Download Free Regulation Of Gene Expression In Plants Book in PDF and EPUB Free Download. You can read online Regulation Of Gene Expression In Plants and write the review.

During the last few years, tremendous progress has been made in understanding various aspects of pre-mRNA processing. This book, with contributions from leading scientists in this area, summarizes recent advances in nuclear pre-mRNA processing in plants. It provides researchers in the field, as well as those in related areas, with an up-to-date and comprehensive, yet concise, overview of the current status and future potential of this research in understanding plant biology.
"The book...is, in fact, a short text on the many practical problems...associated with translating the explosion in basic biotechnological research into the next Green Revolution," explains Economic Botany. The book is "a concise and accurate narrative, that also manages to be interesting and personal...a splendid little book." Biotechnology states, "Because of the clarity with which it is written, this thin volume makes a major contribution to improving public understanding of genetic engineering's potential for enlarging the world's food supply...and can be profitably read by practically anyone interested in application of molecular biology to improvement of productivity in agriculture."
The control of plant gene expression at the transcriptional level is the main subject of this volume. Genetics, molecular biology and gene technology have dramatically improved our knowledge of this event. The functional analysis of promoters and transcription factors provides more and more insights into the molecular anatomy of initiation complexes assembled from RNA polymerase and the multiplicity of helper and control proteins. Formation of specific DNA-protein complexes - activating or repressing transcription - is the crux of developmental or environmental control of gene expression. The book presents an up-to-date, critical overview of this rapidly advancing field.
Computational Genomics with R provides a starting point for beginners in genomic data analysis and also guides more advanced practitioners to sophisticated data analysis techniques in genomics. The book covers topics from R programming, to machine learning and statistics, to the latest genomic data analysis techniques. The text provides accessible information and explanations, always with the genomics context in the background. This also contains practical and well-documented examples in R so readers can analyze their data by simply reusing the code presented. As the field of computational genomics is interdisciplinary, it requires different starting points for people with different backgrounds. For example, a biologist might skip sections on basic genome biology and start with R programming, whereas a computer scientist might want to start with genome biology. After reading: You will have the basics of R and be able to dive right into specialized uses of R for computational genomics such as using Bioconductor packages. You will be familiar with statistics, supervised and unsupervised learning techniques that are important in data modeling, and exploratory analysis of high-dimensional data. You will understand genomic intervals and operations on them that are used for tasks such as aligned read counting and genomic feature annotation. You will know the basics of processing and quality checking high-throughput sequencing data. You will be able to do sequence analysis, such as calculating GC content for parts of a genome or finding transcription factor binding sites. You will know about visualization techniques used in genomics, such as heatmaps, meta-gene plots, and genomic track visualization. You will be familiar with analysis of different high-throughput sequencing data sets, such as RNA-seq, ChIP-seq, and BS-seq. You will know basic techniques for integrating and interpreting multi-omics datasets. Altuna Akalin is a group leader and head of the Bioinformatics and Omics Data Science Platform at the Berlin Institute of Medical Systems Biology, Max Delbrück Center, Berlin. He has been developing computational methods for analyzing and integrating large-scale genomics data sets since 2002. He has published an extensive body of work in this area. The framework for this book grew out of the yearly computational genomics courses he has been organizing and teaching since 2015.

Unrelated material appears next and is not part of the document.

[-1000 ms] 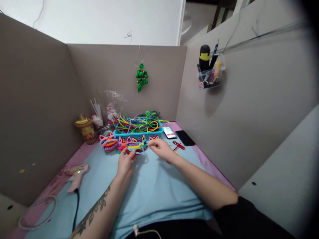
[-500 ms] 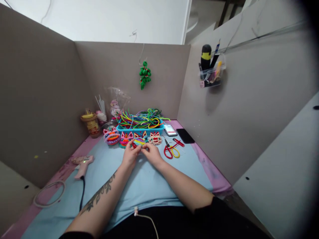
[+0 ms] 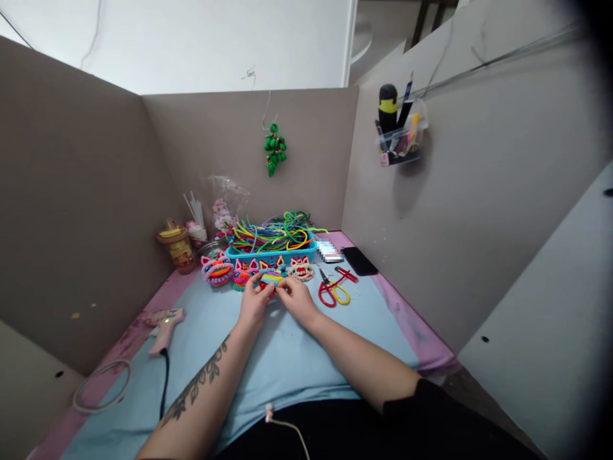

In Plant Gene Transfer and Expression Protocols, leading experts present the latest step-by-step recipes for introducing genes into model and agricultural plants and for studying gene activity using reporter enzyme assays, RNA techniques, and immunological methods. The book contains not only a complete collection of mainstream methods, but also methods for studying gene expression and genetic manipulation in chloroplasts and mitochondria. There are also methods for introducing and analyzing plant genes in Xenopus and heterologous yeast hosts. Plant Gene Transfer and Expression Protocols is an indispensable tool for scientists working in both fundamental (biochemical, physiological, and genetic) and applied aspects of plant biotechnology, plant breeding, agriculture, and horticulture. It provides concise practical help that produces the desired results even for beginners and opens the doors to new research possibilities.
Precise regulation of gene expression in both time and space is vital to plant growth, development and adaptation to biotic and abiotic stress conditions. This is achieved by multiple mechanisms, with perhaps the most important control being exerted at the level of transcription. However, with the recent discovery of microRNAs another ubiquitous mode of gene regulation that occurs at the post-transcriptional level has been identified. MicroRNAs can silence gene expression by targeting complementary or partially complementary mRNAs for degradation or translational inhibition. Recent studies have revealed that microRNAs play fundamental roles in plant growth and development, as well as in adaptation to biotic and abiotic stresses. This book highlights the roles of individual miRNAs that control and regulate diverse aspects of plant processes.
Biology for AP® courses covers the scope and sequence requirements of a typical two-semester Advanced Placement® biology course. The text provides comprehensive coverage of foundational research and core biology concepts through an evolutionary lens. Biology for AP® Courses was designed to meet and exceed the requirements of the College Board’s AP® Biology framework while allowing significant flexibility for instructors. Each section of the book includes an introduction based on the AP® curriculum and includes rich features that engage students in scientific practice and AP® test preparation; it also highlights careers and research opportunities in biological sciences.
Meiosis is one of the most critical processes in eukaryotes, required for continuation of species and generation of new variation. In plants, meiotic recombination is by far the most important source of genetic variation. In Plant Meiosis: Methods and Protocols, expert researchers in the field detail methods for molecular cytogenetics and chromosome analysis in plants. These state-of -the-art protocols allow studying the organization and behavior of the genetic material in a wide range of both model and crop species. Written in the highly successful Methods in Molecular BiologyTMseries format, chapters include introductions to their respective topics, lists of the necessary materials and reagents, step-by-step and readily reproducible laboratory protocols, and key tips on troubleshooting and avoiding known pitfalls. Authoritative and practical, Plant Meiosis: Methods and Protocols provides and extensive list of protocols developed and used in a number of laboratories at the cutting edge of meiosis and chromosome research.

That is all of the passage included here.